◆ **The data**:
☆ ☆ ☆ ☆ ☆

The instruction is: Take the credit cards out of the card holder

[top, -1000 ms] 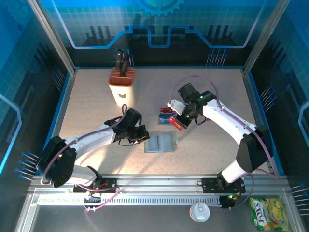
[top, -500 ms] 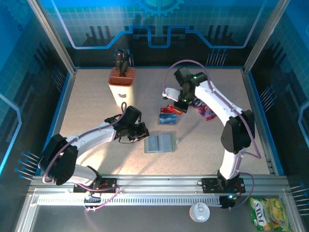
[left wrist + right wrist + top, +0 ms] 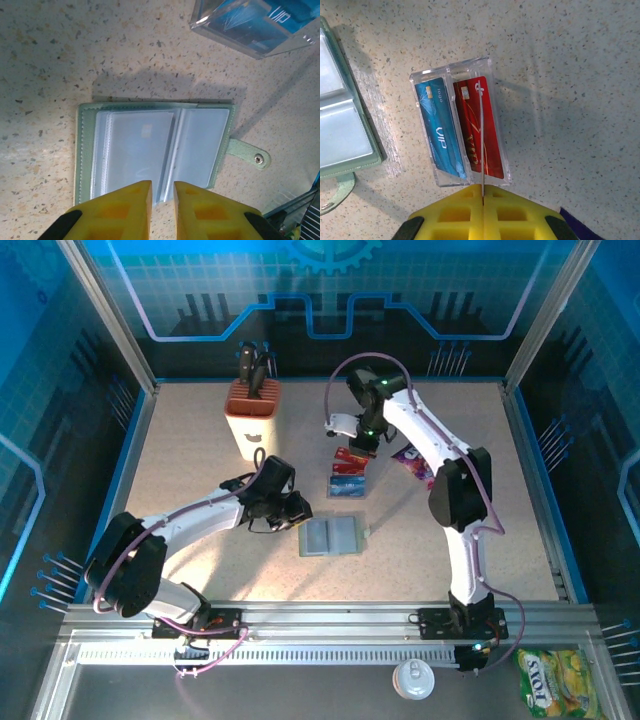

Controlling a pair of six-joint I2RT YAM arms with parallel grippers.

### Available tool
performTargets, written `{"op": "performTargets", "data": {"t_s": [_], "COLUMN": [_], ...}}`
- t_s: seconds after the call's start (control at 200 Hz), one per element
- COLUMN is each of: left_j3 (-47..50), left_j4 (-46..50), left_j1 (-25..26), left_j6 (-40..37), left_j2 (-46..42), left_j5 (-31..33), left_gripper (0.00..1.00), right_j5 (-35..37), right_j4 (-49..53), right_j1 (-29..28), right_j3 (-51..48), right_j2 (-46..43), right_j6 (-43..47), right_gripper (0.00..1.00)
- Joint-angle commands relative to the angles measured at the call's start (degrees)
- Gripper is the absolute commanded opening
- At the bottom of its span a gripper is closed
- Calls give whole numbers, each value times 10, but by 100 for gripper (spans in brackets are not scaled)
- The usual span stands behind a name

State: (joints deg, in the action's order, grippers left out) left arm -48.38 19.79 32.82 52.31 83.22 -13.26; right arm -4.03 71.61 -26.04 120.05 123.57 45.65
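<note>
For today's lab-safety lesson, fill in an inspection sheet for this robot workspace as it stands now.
Surface: speckled table, no spills seen.
Job's things: card holder lies open; blue card and red card sit in clear tray; third card held edge-on above them.
Clutter: knife block, purple packet.
Grippers: left gripper at holder's edge, jaws narrowly apart; right gripper shut on third card.
Cables: cable loops over right arm.
Surroundings: blue panels; white lid, yellow packet beyond the rail.

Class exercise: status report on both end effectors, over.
Left end effector narrowly open over card holder. Right end effector shut on edge-on credit card. Nothing blocking.
</note>
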Motion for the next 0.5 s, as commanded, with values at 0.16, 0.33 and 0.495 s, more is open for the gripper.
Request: {"op": "performTargets", "data": {"t_s": [0.16,0.33,0.495], "left_j3": [-5,0,5], "left_j4": [3,1,1], "left_j1": [-8,-9,-11], "left_j6": [-5,-4,-5], "left_j2": [6,8,5], "left_j5": [8,8,8], "left_gripper": [21,21,22], "right_j5": [-15,-15,-6], "right_j4": [48,39,36], "right_j1": [1,-2,-7], "right_j3": [50,36,33], "right_j2": [51,56,60], "right_j6": [30,30,26], "right_gripper": [0,0,12]}}
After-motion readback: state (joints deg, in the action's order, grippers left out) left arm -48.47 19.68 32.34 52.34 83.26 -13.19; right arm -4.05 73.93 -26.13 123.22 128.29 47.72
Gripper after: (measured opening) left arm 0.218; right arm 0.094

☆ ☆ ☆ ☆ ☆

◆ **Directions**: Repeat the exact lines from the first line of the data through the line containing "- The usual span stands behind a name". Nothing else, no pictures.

◆ **Answer box**:
The instruction is: Take the credit cards out of the card holder

[top, -1000 ms] 
[top, -500 ms] 
[left wrist + right wrist + top, +0 ms] 

Controlling a pair of six-joint I2RT YAM arms with parallel grippers.

### Available tool
performTargets, written `{"op": "performTargets", "data": {"t_s": [_], "COLUMN": [_], ...}}`
- t_s: seconds after the call's start (control at 200 Hz), one per element
- COLUMN is each of: left_j3 (-47..50), left_j4 (-46..50), left_j1 (-25..26), left_j6 (-40..37), left_j2 (-46..42), left_j5 (-31..33), left_gripper (0.00..1.00), right_j5 (-35..37), right_j4 (-49..53), right_j1 (-29..28), right_j3 (-51..48), right_j2 (-46..43), right_j6 (-43..47), right_gripper (0.00..1.00)
- Joint-angle commands relative to the angles measured at the call's start (degrees)
- Gripper is the absolute commanded opening
- At the bottom of its span a gripper is closed
- Calls give whole numbers, each value times 10, but by 100 for gripper (spans in brackets are not scaled)
- The usual span stands behind a name

The exercise has been completed.